# Have you got your Golden Shopping Cart?



## Dead horse (Dec 10, 2011)

So a buddy of mine was saying when you turn 30 (And God fucking knows where this started) you get your golden shopping cart if your still on the road or done enough time on the streets "n" shit like that , so you spray a cart gold "duh" and go fill it full of all your buddies favorite stuff , meat, liquor beer, porn, a prostitute i guess if you can fit one.

Anybody got or heard of this, i think its pretty rad


----------



## Rolling Blackouts (Dec 10, 2011)

Haw! Haw!
That's newz to me.
Definitely doing somethin' like that for some friends when ther day comes floatin' by.


----------



## baconrind (Dec 10, 2011)




----------



## L.C. (Dec 11, 2011)

It's a common practice I thought. It signifies that your going to turn into a homebum if you don't quit soon. I was traveling by myself at the age of 30, so I didn't get a golden shopping cart. I also wasn't going to make my own.


----------



## Pheonix (Jan 8, 2012)

I sprayed a gold shopping cart once and kept it locked up with a bike lock to the railing of the back porch. the crackheads weren't going to steal my gold shopping cart. but I like my new green plastic shopping cart.


----------



## menu (Jan 8, 2012)

wheres my fucking cart. Ive earned my fucking stripes. ha


----------



## Kim Chee (Jan 8, 2012)

This is news to me. Pretty cool it is, yeah.

I'm guessin' many of us have one foot on the train and one foot on the gold shopping cart.

Goooooolllllllld muthafuckin' Daytons, baby!
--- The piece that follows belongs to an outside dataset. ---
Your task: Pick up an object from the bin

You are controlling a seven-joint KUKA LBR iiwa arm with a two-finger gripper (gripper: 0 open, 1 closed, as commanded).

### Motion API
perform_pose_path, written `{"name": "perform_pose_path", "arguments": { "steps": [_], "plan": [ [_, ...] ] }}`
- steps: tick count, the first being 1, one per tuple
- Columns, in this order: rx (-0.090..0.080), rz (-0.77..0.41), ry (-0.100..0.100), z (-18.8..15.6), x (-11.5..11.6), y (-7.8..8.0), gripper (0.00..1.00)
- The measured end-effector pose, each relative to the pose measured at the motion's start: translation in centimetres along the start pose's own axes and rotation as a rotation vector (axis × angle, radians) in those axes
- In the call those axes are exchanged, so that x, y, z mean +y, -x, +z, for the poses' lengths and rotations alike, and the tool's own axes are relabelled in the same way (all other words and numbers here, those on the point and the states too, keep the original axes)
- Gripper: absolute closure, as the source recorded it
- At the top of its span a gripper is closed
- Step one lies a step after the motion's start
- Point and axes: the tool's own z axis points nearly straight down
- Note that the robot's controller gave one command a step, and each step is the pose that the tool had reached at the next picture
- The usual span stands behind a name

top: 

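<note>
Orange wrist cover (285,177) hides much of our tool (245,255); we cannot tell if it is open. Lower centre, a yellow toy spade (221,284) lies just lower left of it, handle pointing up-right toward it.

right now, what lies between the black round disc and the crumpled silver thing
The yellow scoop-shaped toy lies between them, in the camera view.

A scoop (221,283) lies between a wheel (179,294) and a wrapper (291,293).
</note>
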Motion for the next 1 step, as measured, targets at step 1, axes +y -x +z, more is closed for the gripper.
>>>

Ha Ha!







I'm gonna try keep both feet on the train...


----------



## BCstranger (Mar 23, 2012)

baconrind said:


>


 i used to have muthafuckin gold daytons on a hat one time. got that shit custom sewn


----------



## wizehop (Mar 23, 2012)

hhaha pretty funny. I could see it if you where home bumming it around, but a shopping cart and actual travel don't really go well together. You could probably score some good kick downs with an epic gold cart though. If any of you have seen CARTS OF DARKNESS, those guys definitely deserve one.

If you havent watch it, you should:

FREE

http://www.nfb.ca/film/carts_of_darkness


----------



## Pheonix (Mar 23, 2012)

the guy in them videos is a crackhead named "bling bling". The clip came from Bumfights, and that was the first time I heard of a gold shopping cart. In fact I sprayed my shopping cart after watching Bumfights.


----------



## Dead horse (Mar 23, 2012)

fuck ya!


----------



## landpirate (Apr 25, 2012)

Just watched and really enjoyed Carts of Darkness, thanks for the heads up on that Wizehop. 

I turn 30 in a couple of weeks I better hassle my mates until they provide me with a gold shopping trolley (excuse my Englishness, i mean shopping cart!)


----------



## Rager (Apr 25, 2012)

ive got my shopping cart many times.......


----------



## Rager (Apr 25, 2012)

HOMEBUM RIZ


----------



## Johnny Quinn (Apr 26, 2012)

is it anything like the golden bum flap?


----------